所有项目在编译时没有任何警告,逻辑上似乎有效,并且在速度上明显快于变压器,具备明显的泛化能力和创造新/独特内容的能力。缺少的部分是经典基准测试的扩展和基准测试。
我缺乏的是对技术采纳的理解。10倍!
查看原文
So, a side project I've spent/wasted ~1000 hours on, with 2 goals set in mind:<p>1. faster than transformers on CPU;
2. smarter than transformers.<p>couple of screenshots below (the black/red part are censored on purpose...for now):<p>https://i.imgur.com/r0equ55.png
https://i.imgur.com/fohRbIr.png
https://i.imgur.com/5Xx1RGX.png<p>Summary: what the hell is this?<p>Two architectures -<p>1. Linear RNN which solves the long memory problem in current front-runner RNN transformer alternatives (RWKV, Mamba), in addition to being cpu friendly and entirely in C from scratch, but not too big: ~4000 lines.<p>2. 2 SNN experimental programs (in C originally but also ported to C# and F#) that turned out to be better than expected but unfortunately for the time being: dumber than the linear RNN one (i need more tests).<p>The question is: what to do with them? google gemini pro 3.1/sonnet 4.6 told me to patent, IP, estimating value in the many millions and while this is clearly a mistake: I've uploaded all the code to claude/gemini for analysis though seeing how the project is ~70% vibecoded I think it would be snobby to act like a gatekeeper.<p>The thing is: I don't want millions but at the same time i see several issues with fee open source rollout:<p>* completely unalighned, i don't believe in the "agi hype" but potential risks may exist, such as in cybersecurity;
* I frankly hate Xai and Musk and since the companies who may be interested in running AI models as b2c solution are likely ~20, one of them will be xai.
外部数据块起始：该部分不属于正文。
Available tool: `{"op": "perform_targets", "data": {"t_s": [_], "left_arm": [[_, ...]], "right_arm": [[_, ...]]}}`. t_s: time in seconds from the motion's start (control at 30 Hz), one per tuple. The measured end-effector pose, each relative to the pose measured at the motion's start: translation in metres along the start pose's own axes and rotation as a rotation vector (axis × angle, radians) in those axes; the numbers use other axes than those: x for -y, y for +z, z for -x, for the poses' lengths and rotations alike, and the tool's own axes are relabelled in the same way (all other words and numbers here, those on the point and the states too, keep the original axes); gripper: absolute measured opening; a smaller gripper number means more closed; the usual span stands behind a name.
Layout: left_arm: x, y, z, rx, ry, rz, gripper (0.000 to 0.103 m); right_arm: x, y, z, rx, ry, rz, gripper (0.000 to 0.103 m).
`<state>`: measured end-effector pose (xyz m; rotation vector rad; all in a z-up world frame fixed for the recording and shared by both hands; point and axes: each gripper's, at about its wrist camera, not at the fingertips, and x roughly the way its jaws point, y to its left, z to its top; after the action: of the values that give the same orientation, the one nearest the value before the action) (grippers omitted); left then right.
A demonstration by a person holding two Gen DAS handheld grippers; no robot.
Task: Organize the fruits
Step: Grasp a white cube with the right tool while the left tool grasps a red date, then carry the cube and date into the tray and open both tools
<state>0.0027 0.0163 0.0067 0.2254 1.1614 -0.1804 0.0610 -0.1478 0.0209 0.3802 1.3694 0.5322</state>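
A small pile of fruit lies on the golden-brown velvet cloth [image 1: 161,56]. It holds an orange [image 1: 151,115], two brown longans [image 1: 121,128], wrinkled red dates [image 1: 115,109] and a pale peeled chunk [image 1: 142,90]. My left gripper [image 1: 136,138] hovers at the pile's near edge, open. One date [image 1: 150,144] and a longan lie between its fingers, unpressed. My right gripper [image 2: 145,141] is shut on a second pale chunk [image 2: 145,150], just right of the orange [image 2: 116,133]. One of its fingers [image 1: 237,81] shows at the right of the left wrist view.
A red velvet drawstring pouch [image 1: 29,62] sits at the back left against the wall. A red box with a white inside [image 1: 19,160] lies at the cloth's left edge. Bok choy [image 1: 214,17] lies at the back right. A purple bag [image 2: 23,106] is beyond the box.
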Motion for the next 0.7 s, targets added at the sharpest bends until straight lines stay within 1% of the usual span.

* Very unorthodox implementation: All in C with ports in c#/f#. No python or rust, which would mean likely some people unfamiliar with these languages in ML running into issues so i'd have to support nonstop which is time consuming and let's face it i'll have to do it for free once it's open source.
* It may die completely unheard of somewhere on GitHub even if it has potential, organic traffic rarely works unless you hit the lottery.<p>This is NOT a flex btw, I'm convinced there are programmers better than me, people who understand ML better than me, mathematicians better than me though frankly I posses special kind of persistence combined with arrogance which goes a long way in terms of technology/inventions/novelty.<p>Like i said this is the results of hundreds of hours work spiced up by many years programming experience in other areas, this wasn't one weekend "claude, give me agi" kind of shot.<p>All of the projects compile with zero warnings, logically seem to work and are visibly faster than transformers with obvious ability to generalize and create new/unique content. The missing part is scaling and benchmarking on classic benchmarks.<p>What I lack is understanding adoption of technology.10x!